* Work request *
Extract from the entries below, exactly as given, only the lines from the line containing "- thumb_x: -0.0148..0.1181" to the line containing "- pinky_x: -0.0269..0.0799", both lines included.

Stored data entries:
--- START ---

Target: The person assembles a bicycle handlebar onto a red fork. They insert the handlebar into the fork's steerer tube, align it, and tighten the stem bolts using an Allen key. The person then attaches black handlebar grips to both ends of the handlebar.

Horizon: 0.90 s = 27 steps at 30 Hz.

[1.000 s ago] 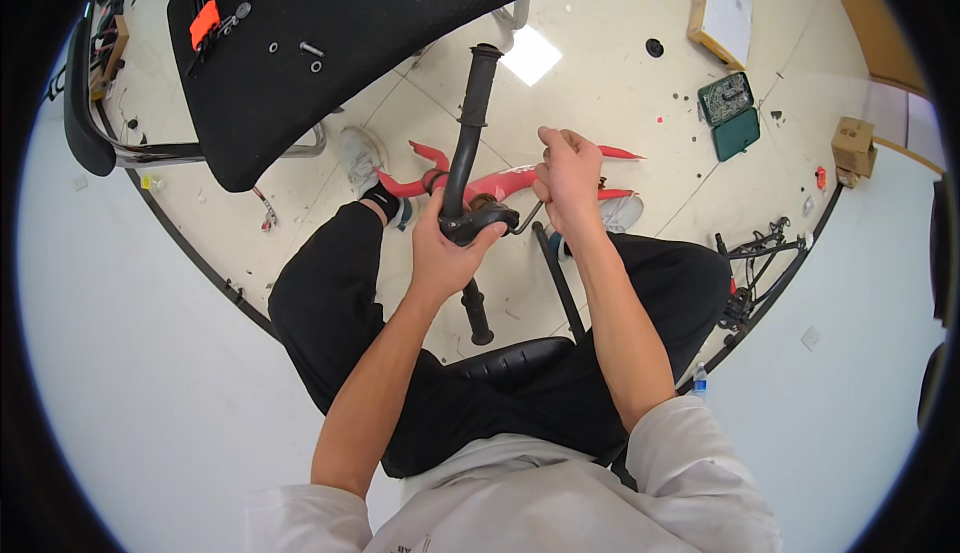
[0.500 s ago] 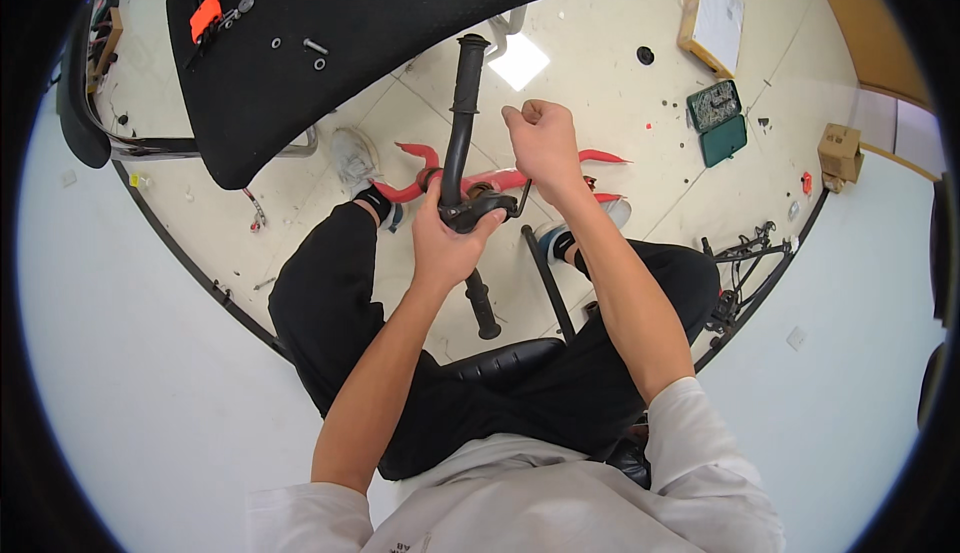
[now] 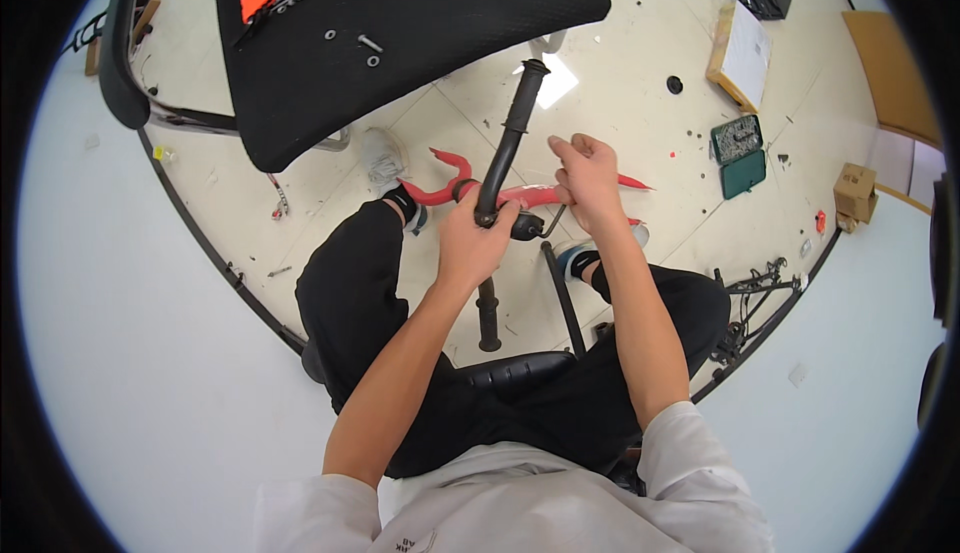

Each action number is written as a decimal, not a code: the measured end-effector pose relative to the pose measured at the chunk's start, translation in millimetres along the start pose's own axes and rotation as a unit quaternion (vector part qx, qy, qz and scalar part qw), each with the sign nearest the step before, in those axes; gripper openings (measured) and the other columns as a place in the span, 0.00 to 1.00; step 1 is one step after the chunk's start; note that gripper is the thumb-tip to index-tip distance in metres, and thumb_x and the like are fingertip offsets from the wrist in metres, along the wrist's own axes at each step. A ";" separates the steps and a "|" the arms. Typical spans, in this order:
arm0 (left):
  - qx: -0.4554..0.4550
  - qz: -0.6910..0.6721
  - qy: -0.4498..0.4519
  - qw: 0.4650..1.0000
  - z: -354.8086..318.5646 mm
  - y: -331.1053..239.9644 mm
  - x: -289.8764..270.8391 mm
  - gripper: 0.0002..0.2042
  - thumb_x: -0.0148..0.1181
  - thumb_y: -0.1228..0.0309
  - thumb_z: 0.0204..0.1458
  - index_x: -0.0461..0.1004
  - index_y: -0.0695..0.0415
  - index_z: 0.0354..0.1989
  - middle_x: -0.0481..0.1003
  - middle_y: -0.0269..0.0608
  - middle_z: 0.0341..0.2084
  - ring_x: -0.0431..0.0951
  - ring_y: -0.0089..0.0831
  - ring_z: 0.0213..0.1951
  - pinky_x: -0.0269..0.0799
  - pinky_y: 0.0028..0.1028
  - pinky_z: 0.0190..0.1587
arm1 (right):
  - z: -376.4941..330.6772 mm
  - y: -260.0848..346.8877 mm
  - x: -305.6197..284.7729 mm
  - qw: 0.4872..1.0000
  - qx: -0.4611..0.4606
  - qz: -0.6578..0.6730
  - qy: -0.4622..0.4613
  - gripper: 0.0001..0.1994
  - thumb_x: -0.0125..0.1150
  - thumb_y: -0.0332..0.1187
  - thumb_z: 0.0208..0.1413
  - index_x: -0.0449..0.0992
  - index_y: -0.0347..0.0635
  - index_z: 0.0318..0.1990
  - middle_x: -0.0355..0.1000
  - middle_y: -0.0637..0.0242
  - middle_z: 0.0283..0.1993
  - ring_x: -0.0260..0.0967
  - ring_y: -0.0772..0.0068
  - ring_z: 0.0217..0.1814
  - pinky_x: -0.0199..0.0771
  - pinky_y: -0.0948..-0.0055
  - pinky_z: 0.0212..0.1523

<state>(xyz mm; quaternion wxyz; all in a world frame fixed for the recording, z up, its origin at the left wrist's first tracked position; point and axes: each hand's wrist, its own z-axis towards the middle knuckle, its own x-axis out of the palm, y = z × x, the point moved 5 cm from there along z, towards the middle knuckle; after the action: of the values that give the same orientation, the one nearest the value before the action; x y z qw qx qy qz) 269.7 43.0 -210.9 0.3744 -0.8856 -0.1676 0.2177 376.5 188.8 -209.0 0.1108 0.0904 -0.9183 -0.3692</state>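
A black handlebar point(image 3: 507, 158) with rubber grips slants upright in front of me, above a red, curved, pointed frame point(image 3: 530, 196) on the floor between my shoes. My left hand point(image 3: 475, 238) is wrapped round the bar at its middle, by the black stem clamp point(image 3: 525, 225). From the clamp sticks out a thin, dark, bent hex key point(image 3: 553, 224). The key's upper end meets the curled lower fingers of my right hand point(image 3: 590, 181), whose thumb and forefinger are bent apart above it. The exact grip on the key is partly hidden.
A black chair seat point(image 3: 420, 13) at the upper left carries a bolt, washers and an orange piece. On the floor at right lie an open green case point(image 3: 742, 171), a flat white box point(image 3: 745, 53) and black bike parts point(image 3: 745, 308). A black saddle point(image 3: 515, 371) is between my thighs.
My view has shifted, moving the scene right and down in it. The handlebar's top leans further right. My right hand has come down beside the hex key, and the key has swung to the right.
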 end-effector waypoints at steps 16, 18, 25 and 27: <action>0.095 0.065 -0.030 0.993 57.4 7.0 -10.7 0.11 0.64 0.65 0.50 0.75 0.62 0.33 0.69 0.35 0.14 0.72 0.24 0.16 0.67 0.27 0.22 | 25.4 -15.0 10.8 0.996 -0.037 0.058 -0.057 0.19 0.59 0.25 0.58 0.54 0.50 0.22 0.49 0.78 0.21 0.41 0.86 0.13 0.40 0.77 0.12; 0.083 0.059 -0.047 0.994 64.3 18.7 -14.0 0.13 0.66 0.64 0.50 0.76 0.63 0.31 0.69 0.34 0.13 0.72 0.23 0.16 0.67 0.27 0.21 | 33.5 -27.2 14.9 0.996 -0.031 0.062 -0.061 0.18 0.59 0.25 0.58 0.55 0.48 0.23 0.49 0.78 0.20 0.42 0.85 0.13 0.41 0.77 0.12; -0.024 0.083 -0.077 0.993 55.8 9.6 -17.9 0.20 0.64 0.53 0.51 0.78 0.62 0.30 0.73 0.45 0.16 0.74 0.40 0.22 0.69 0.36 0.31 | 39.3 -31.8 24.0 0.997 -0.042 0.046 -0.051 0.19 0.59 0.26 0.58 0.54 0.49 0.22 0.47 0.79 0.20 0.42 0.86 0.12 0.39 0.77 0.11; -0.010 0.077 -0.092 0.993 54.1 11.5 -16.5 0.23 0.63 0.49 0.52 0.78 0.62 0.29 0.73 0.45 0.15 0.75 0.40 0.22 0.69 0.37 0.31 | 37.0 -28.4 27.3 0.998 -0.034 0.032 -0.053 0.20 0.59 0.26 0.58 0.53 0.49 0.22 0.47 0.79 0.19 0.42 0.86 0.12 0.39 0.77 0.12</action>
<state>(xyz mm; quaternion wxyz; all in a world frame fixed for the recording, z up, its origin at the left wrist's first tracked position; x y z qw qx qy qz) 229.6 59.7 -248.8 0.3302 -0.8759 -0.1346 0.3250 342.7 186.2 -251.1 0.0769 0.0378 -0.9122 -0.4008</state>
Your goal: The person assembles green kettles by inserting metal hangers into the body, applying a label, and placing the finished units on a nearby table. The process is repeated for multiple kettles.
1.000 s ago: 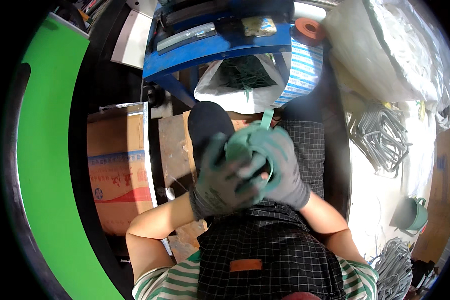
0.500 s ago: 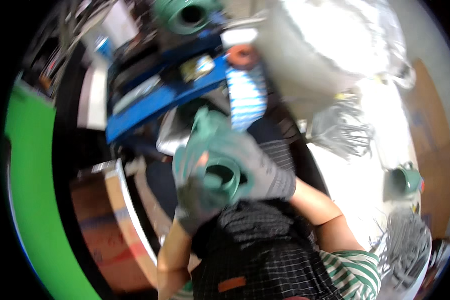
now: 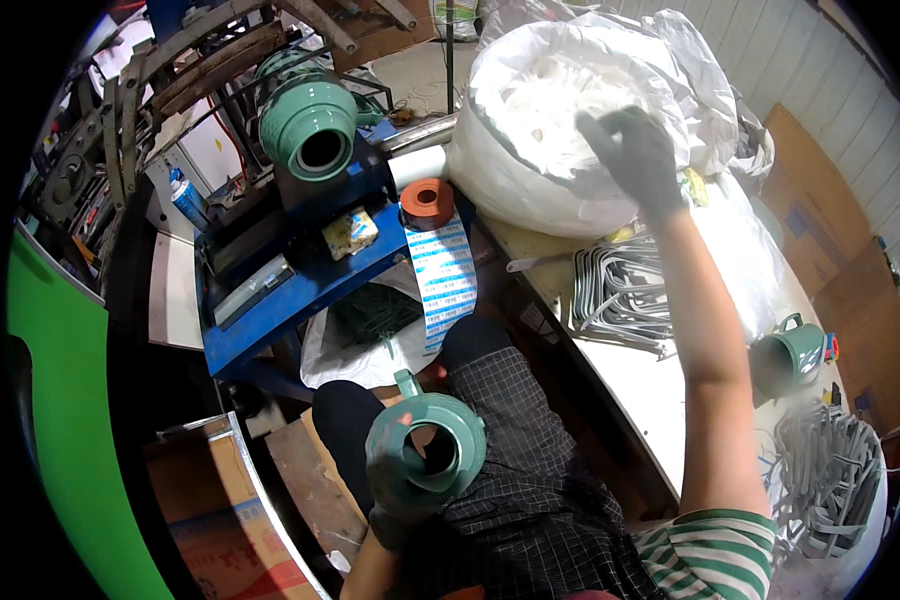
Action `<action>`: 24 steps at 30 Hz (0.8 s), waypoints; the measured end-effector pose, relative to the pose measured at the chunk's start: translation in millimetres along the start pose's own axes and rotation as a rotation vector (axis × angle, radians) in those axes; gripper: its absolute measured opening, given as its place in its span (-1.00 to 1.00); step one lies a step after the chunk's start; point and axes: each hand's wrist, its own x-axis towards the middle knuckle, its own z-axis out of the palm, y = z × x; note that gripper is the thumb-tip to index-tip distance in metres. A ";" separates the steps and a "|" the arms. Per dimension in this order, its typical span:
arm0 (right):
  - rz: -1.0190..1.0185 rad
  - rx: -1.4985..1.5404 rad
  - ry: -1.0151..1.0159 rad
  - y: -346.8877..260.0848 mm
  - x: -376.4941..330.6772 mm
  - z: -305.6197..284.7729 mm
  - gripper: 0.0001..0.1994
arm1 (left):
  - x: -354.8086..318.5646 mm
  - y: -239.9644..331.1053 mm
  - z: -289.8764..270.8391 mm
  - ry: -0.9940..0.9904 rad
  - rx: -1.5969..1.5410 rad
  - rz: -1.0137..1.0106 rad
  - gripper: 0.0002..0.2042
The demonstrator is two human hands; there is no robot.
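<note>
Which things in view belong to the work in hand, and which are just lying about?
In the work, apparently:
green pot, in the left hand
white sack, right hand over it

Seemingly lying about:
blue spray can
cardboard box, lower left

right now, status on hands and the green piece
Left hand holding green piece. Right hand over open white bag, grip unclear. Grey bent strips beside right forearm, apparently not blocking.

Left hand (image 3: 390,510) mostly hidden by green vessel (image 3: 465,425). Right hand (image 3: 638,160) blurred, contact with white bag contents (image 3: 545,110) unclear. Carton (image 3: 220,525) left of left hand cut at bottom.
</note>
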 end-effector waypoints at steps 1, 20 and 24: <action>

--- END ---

* Answer to this problem *
  - thumb_x: -0.0148..0.1181
  - thumb_y: -0.1228..0.0309
  - thumb_z: 0.0204..0.1458
  - index_x: -0.0461..0.1004
  - index_y: -0.0695..0.0415
  - index_z: 0.0354..0.1989
  - middle_x: -0.0481..0.1003
  - middle_y: -0.0269..0.0608
  - middle_z: 0.0341..0.2084
  - ring_x: -0.0431..0.0951
  - ring_y: -0.0089..0.0831
  - ring_z: 0.0213..0.1951
  - pinky_x: -0.0269..0.0799

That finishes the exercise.